- _The problem_
The answer is to be an exact copy of the lines below running from the line with "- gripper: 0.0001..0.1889" down to the line with "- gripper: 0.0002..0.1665", both ends included, and nothing more.

───── Data

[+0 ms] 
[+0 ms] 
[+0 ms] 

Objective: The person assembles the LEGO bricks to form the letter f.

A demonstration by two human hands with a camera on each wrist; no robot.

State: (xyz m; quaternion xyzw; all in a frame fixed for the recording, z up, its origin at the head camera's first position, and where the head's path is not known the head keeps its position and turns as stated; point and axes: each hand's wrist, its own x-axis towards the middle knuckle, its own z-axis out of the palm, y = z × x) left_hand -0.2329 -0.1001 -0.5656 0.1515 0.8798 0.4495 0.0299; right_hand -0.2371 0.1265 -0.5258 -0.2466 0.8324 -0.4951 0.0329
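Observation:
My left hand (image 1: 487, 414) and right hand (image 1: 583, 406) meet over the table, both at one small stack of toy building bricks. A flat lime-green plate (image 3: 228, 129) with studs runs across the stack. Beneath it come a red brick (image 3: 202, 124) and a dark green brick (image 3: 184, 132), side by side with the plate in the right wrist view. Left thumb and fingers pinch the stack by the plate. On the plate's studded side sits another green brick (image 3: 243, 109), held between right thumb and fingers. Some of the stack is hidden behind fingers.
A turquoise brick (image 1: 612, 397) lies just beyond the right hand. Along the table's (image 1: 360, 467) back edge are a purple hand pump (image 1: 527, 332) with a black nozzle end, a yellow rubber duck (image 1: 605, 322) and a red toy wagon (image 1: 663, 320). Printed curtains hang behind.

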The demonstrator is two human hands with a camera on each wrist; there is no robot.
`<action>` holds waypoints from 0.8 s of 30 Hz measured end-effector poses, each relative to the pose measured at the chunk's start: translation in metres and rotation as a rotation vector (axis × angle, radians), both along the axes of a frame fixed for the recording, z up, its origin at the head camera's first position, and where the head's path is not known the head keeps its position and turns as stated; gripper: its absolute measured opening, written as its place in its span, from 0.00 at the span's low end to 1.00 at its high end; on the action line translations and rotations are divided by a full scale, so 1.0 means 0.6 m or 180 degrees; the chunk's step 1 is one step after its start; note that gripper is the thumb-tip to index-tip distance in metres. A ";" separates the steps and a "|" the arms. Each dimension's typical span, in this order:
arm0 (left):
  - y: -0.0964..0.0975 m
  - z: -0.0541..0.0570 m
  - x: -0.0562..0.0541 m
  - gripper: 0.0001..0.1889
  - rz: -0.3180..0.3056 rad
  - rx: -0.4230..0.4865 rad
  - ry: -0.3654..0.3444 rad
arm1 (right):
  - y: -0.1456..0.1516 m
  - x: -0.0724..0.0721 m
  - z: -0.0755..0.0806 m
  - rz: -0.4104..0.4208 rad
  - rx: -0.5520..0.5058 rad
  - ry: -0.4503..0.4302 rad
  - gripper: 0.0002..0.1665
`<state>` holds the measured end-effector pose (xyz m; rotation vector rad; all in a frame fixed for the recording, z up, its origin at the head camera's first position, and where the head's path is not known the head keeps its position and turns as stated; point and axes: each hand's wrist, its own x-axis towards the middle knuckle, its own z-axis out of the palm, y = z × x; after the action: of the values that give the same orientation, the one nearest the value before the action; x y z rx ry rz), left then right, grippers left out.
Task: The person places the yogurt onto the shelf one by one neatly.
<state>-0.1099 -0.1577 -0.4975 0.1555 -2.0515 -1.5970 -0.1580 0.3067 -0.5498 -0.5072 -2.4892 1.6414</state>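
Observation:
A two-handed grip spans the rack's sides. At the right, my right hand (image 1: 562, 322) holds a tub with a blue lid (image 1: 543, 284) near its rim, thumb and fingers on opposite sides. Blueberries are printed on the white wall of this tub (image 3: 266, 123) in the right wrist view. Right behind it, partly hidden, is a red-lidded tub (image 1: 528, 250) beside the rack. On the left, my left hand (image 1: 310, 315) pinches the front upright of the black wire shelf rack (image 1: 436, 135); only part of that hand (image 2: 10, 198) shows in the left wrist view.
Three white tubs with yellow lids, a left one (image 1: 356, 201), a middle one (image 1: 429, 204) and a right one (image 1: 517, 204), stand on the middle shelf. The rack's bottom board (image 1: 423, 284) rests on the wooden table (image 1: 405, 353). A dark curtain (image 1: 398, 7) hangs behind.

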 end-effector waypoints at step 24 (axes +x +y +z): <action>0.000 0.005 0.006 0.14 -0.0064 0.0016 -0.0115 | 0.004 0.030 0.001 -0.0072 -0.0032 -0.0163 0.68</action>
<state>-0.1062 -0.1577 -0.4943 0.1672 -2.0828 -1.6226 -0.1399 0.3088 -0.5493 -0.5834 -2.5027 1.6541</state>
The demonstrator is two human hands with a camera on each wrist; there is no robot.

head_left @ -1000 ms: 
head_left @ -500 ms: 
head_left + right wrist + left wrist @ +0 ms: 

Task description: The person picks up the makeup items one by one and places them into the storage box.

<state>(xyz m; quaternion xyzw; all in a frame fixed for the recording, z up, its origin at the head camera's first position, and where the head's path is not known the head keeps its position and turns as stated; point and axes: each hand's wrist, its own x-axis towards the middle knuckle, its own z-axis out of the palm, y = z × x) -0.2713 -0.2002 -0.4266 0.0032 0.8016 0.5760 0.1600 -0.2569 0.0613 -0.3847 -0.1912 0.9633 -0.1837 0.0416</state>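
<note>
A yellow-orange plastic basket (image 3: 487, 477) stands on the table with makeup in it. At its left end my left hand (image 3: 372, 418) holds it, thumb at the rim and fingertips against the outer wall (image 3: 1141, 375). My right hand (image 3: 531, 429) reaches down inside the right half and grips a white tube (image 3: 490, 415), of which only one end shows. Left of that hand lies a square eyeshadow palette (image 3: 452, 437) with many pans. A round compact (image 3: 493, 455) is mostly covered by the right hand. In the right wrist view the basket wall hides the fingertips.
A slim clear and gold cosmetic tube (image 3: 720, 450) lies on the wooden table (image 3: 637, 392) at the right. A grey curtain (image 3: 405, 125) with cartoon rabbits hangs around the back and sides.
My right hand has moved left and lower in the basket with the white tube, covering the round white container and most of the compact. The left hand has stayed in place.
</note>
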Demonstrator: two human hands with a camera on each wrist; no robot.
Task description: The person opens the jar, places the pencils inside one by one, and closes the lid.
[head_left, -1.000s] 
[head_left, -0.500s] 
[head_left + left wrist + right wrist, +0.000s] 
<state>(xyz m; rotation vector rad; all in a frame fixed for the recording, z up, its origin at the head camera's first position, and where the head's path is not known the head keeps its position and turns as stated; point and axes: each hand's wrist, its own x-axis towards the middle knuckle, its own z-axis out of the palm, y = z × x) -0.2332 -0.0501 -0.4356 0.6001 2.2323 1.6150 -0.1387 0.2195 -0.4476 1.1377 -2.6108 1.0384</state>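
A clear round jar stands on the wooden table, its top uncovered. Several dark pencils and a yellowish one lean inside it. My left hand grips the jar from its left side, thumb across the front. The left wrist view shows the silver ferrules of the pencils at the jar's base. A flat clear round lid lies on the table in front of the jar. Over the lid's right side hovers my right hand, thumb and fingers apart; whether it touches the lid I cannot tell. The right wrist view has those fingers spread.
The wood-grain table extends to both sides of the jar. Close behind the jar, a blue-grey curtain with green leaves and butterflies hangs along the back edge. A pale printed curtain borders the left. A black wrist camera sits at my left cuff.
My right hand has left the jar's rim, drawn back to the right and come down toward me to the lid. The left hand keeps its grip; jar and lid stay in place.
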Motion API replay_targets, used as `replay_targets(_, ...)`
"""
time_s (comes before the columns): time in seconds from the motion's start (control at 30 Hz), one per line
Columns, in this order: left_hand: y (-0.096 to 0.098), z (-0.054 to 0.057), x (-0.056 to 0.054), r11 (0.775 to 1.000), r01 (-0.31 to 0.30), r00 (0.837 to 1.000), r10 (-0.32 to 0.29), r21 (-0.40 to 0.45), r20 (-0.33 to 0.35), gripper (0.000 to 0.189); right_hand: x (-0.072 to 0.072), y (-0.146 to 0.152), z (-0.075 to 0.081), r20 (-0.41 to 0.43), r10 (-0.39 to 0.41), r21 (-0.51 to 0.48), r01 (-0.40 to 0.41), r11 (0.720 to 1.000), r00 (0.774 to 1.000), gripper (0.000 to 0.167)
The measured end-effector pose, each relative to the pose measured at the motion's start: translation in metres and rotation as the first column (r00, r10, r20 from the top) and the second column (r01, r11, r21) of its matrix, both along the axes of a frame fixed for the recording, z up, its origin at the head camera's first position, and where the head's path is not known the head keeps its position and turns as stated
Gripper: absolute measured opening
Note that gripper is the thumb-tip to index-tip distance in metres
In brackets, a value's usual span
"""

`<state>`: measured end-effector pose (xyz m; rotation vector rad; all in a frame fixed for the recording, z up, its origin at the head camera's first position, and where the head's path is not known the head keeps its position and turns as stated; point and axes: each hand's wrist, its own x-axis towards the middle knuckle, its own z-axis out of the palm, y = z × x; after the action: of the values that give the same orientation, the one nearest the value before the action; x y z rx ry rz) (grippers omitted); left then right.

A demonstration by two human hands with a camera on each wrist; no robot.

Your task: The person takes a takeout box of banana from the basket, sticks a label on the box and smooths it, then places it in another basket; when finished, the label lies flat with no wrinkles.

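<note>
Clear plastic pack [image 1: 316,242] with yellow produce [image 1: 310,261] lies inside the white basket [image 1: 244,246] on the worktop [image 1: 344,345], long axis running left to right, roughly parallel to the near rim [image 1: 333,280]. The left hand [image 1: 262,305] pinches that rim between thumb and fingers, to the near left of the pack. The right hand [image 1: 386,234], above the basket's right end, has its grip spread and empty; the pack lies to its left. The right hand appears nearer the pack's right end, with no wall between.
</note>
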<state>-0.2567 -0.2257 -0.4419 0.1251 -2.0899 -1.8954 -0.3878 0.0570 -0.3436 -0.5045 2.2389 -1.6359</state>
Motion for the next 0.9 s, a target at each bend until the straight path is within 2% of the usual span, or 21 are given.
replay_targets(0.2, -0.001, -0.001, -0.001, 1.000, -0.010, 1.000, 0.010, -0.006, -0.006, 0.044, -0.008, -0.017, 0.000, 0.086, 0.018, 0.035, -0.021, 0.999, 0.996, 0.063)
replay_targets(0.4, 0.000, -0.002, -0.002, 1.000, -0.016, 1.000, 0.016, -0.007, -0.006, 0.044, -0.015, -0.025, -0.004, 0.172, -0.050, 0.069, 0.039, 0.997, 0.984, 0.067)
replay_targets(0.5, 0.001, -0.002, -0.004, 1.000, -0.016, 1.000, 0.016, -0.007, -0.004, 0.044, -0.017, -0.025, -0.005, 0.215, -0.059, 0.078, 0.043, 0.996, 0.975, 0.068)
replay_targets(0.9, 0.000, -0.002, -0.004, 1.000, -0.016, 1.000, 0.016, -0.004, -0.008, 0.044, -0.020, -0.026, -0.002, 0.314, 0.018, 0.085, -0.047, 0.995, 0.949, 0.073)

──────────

- _Answer box_
  - gripper: 0.0001..0.1889
  - rz: -0.3180..0.3056 rad
  - rx: -0.4230..0.4865 rad
  - ry: -0.3654..0.3444 rad
arm1 (right):
  - y: -0.1456..0.1516 m
  - x: -0.0724..0.0721 m
  - z: -0.0755..0.0806 m
  - rz: -0.4104..0.4208 rad
  - rx: -0.5520..0.5058 rad
  - ry: -0.4503..0.4302 rad
  - gripper: 0.0002..0.1665

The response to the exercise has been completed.